Images are generated using the notebook create_transformed_images.ipynb, which applies randomized color, rotation/flip, and contrast transformations to the original MNIST digits and saves both the transformed images and corresponding text prompts.
The dataset is designed for benchmarking text-to-image alignment and multimodal learning tasks.
- Dataset Size: equal to the number of MNIST images (60,000), each with one transformed version
- Image Size: 28 × 28 pixels
- Format: 8-bit RGB PNG images
- Metadata: JSON file mapping filenames to natural-language transformation descriptions
- Transformations included:
- Digit colorization (e.g. “in red on a blue background”)
- Rotations (±90°, 180°)
- Horizontal mirror / vertical flip
- Auto-contrast normalization
- Title: The MNIST Database of Handwritten Digits
- Authors: Yann LeCun, Corinna Cortes, Christopher J.C. Burges
- Source: Official MNIST Website
- License: Creative Commons Attribution-Share Alike 3.0
The transformed dataset in this repository is based on MNIST and therefore distributed under the same license. If you use this dataset, please follow the licensing requirements and provide proper attribution to the original authors.
/text2image_dataset
└── train/
├── images/
│ ├── 0_00001.png
│ ├── 0_00002.png
│ └── ...
└── image_descriptions.json
images/
contains transformed digit images in PNG format.image_descriptions.json
stores a dictionary mapping filenames to textual descriptions of the transformations.

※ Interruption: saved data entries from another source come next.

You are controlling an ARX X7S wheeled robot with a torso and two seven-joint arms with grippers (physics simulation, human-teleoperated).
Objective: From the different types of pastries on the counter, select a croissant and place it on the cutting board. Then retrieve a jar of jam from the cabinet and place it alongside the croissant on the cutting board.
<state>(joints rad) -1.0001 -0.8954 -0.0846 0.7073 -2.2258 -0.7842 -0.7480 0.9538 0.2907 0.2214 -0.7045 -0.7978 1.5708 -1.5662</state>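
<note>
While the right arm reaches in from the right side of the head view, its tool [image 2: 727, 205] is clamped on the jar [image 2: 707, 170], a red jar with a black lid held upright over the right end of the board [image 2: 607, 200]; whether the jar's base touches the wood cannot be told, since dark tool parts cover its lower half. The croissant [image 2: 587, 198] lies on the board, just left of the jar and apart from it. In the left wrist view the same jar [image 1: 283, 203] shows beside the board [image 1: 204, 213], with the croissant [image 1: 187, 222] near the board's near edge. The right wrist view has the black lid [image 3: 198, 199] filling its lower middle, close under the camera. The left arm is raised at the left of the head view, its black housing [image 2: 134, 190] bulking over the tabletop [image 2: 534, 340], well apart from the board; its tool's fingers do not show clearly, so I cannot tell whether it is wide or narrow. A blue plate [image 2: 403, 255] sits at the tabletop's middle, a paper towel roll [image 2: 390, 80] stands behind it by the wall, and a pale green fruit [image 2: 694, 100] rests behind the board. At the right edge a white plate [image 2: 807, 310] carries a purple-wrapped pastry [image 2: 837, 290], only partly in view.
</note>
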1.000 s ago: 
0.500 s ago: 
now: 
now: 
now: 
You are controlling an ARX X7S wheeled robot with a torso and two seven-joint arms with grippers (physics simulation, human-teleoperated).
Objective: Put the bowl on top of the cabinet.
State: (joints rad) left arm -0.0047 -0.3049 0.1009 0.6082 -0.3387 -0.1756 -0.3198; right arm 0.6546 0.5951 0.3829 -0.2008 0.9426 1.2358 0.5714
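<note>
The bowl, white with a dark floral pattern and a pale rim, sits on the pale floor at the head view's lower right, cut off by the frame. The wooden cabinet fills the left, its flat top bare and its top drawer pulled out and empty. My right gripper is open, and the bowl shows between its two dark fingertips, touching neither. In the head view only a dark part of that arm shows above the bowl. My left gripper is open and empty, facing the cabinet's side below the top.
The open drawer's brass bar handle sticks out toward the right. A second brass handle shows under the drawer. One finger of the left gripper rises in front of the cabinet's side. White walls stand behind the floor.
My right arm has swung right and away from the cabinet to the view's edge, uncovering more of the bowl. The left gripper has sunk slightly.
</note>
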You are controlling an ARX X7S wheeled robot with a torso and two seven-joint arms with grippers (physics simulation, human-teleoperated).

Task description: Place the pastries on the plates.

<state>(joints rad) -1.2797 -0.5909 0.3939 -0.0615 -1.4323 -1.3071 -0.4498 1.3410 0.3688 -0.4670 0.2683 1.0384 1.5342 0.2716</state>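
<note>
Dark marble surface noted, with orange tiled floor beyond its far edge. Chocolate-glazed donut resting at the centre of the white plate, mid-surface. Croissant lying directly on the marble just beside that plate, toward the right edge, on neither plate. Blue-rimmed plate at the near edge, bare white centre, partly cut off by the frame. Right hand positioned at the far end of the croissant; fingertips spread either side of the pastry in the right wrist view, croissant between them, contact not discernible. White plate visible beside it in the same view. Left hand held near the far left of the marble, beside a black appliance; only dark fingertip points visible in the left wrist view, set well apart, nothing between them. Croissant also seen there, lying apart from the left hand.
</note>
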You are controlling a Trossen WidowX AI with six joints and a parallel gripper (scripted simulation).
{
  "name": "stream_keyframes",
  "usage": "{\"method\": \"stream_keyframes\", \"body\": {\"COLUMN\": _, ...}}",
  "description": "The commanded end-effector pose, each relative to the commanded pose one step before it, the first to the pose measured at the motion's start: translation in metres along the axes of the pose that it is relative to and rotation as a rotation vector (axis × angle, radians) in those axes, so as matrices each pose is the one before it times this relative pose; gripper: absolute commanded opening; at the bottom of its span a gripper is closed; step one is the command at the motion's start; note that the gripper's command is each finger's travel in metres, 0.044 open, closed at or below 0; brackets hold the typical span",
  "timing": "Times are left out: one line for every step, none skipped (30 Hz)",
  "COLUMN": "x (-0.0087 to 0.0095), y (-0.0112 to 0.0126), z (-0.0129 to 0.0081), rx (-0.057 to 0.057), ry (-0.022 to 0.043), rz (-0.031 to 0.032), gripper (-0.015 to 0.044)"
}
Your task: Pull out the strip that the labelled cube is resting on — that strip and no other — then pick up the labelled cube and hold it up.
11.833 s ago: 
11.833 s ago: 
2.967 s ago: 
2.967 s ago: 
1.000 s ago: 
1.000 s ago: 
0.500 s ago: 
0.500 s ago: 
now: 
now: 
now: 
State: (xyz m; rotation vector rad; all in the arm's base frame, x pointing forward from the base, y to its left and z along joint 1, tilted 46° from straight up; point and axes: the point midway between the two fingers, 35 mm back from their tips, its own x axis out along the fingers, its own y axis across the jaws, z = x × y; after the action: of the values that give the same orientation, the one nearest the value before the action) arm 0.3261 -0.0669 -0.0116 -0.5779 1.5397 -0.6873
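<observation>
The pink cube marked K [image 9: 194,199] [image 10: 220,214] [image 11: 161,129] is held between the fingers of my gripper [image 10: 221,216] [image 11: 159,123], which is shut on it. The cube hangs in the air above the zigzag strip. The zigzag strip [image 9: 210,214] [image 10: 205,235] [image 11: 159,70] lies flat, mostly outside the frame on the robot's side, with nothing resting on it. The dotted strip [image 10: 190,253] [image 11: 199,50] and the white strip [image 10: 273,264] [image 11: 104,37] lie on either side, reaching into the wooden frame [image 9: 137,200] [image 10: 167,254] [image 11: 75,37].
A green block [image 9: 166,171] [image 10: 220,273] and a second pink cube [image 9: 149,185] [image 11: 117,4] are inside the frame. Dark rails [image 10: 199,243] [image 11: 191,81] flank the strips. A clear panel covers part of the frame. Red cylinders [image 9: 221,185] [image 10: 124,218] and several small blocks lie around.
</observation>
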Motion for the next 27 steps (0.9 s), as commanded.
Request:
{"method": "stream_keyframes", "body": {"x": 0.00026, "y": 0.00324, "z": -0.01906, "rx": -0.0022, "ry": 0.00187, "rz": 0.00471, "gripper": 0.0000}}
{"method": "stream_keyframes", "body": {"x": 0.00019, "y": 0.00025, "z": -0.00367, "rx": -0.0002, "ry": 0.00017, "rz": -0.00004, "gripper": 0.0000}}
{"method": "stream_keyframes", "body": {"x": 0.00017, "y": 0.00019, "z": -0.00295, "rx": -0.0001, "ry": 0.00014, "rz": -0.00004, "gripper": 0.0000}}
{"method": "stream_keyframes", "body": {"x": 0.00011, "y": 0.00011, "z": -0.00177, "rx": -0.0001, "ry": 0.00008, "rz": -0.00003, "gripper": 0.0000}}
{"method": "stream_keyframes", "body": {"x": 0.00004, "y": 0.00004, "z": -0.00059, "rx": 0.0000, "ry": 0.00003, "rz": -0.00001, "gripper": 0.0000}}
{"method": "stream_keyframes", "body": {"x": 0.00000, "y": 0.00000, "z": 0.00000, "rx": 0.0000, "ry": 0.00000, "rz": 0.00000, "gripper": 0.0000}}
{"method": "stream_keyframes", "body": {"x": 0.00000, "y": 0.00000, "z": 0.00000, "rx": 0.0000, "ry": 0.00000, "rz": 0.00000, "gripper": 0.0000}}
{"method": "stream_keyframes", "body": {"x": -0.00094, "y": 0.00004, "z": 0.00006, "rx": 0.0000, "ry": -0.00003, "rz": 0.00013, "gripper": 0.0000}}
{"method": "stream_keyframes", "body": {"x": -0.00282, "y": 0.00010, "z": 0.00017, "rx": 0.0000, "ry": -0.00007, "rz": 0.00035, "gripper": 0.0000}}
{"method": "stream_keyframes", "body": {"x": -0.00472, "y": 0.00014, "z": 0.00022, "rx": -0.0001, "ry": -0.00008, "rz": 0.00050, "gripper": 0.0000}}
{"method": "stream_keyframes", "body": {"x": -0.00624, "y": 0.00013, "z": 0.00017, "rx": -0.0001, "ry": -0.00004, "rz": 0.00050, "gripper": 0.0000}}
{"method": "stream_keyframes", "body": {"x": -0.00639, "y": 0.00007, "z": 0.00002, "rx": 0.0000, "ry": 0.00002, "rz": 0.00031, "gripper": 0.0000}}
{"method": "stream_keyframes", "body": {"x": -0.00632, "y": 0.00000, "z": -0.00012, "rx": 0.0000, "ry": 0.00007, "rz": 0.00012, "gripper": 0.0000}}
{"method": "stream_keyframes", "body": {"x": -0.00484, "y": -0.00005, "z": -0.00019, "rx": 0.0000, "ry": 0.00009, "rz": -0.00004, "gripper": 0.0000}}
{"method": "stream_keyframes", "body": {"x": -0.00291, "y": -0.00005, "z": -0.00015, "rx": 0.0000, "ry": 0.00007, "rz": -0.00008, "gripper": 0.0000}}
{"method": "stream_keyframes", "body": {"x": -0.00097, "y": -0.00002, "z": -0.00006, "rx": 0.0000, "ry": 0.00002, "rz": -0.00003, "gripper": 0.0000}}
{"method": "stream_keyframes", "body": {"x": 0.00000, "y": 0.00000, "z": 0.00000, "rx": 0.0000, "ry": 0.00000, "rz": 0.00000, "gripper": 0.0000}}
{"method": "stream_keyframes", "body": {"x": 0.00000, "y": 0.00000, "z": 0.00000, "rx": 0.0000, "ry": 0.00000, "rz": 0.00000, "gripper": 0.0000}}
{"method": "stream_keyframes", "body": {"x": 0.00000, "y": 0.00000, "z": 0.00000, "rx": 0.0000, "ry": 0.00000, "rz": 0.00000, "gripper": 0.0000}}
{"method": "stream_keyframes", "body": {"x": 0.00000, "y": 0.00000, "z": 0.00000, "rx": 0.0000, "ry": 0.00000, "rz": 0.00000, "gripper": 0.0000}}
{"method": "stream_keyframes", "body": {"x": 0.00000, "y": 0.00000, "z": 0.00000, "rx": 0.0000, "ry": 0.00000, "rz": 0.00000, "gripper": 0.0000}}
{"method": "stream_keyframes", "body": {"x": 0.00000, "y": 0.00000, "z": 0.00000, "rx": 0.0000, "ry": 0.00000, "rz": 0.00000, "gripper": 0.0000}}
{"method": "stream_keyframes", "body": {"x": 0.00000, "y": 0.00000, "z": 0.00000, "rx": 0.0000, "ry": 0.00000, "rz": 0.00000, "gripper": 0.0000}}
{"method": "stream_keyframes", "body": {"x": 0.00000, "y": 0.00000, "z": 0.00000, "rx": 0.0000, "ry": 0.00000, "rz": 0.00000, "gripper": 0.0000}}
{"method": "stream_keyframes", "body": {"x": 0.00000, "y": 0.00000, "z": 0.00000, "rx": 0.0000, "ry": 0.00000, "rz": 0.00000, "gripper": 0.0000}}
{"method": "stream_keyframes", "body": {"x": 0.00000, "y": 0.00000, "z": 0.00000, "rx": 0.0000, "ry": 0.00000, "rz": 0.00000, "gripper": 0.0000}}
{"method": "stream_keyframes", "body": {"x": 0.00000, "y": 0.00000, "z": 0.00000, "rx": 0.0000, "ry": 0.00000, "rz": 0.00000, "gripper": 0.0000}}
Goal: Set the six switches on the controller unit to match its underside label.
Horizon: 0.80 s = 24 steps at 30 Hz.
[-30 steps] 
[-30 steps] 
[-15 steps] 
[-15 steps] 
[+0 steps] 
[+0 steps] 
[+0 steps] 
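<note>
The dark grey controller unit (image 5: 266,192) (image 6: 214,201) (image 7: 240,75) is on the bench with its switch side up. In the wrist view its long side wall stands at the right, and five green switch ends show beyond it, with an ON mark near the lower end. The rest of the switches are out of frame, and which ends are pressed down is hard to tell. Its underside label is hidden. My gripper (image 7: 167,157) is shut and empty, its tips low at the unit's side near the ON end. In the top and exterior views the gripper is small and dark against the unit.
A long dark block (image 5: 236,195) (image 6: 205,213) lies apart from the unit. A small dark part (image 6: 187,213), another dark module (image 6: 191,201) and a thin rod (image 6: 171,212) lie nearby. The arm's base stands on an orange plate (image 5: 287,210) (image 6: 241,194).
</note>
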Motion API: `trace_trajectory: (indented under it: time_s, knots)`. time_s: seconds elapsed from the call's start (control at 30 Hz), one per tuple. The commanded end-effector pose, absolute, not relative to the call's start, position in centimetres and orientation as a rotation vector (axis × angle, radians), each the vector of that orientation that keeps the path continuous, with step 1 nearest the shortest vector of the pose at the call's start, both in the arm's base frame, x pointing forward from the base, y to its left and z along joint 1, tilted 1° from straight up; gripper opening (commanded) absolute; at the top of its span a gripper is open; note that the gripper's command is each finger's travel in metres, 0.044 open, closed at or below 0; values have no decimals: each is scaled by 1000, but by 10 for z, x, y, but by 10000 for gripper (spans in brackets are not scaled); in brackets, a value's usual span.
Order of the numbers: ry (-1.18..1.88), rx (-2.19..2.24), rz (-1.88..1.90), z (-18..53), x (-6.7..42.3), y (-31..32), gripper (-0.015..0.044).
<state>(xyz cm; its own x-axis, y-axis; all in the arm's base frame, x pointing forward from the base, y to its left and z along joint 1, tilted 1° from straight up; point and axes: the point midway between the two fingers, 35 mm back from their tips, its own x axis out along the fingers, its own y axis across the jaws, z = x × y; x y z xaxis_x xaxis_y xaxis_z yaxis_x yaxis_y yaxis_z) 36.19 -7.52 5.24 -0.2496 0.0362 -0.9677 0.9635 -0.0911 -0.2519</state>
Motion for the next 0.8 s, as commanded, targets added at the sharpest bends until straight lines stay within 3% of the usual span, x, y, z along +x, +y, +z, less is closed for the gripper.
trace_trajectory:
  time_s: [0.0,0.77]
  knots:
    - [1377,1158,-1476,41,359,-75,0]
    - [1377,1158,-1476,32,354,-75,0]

git clone https://github.com/DeepTrackAI/text2image_dataset
cd text2image_dataset
Run the notebook to generate transformed images and their descriptions:
jupyter notebook create_transformed_images.ipynb
When using this dataset or the code, please cite both the original MNIST dataset and the text-to-image transformation repository.
LeCun Y, Cortes C, Burges CJC. The MNIST Database of Handwritten Digits. Retrieved from http://yann.lecun.com/exdb/mnist/
@misc{lecun1998mnist,
title = {The MNIST Database of Handwritten Digits},
author = {LeCun, Yann and Cortes, Corinna and Burges, Christopher J.C.},
year = {1998},
howpublished = {\url{http://yann.lecun.com/exdb/mnist/}}
}
Carlo Manzo. Text-to-Image Transformed MNIST Dataset. GitHub (2025).
GitHub
@misc{text2image2025,
author = {Carlo Manzo},
title = {Text-to-Image Transformed MNIST Dataset},
year = {2025},
howpublished = {\url{https://github.com/DeepTrackAI/text2image_dataset}}
}
This dataset is shared under the Creative Commons Attribution-ShareAlike 3.0 Unported (CC BY-SA 3.0) License, following the original licensing terms.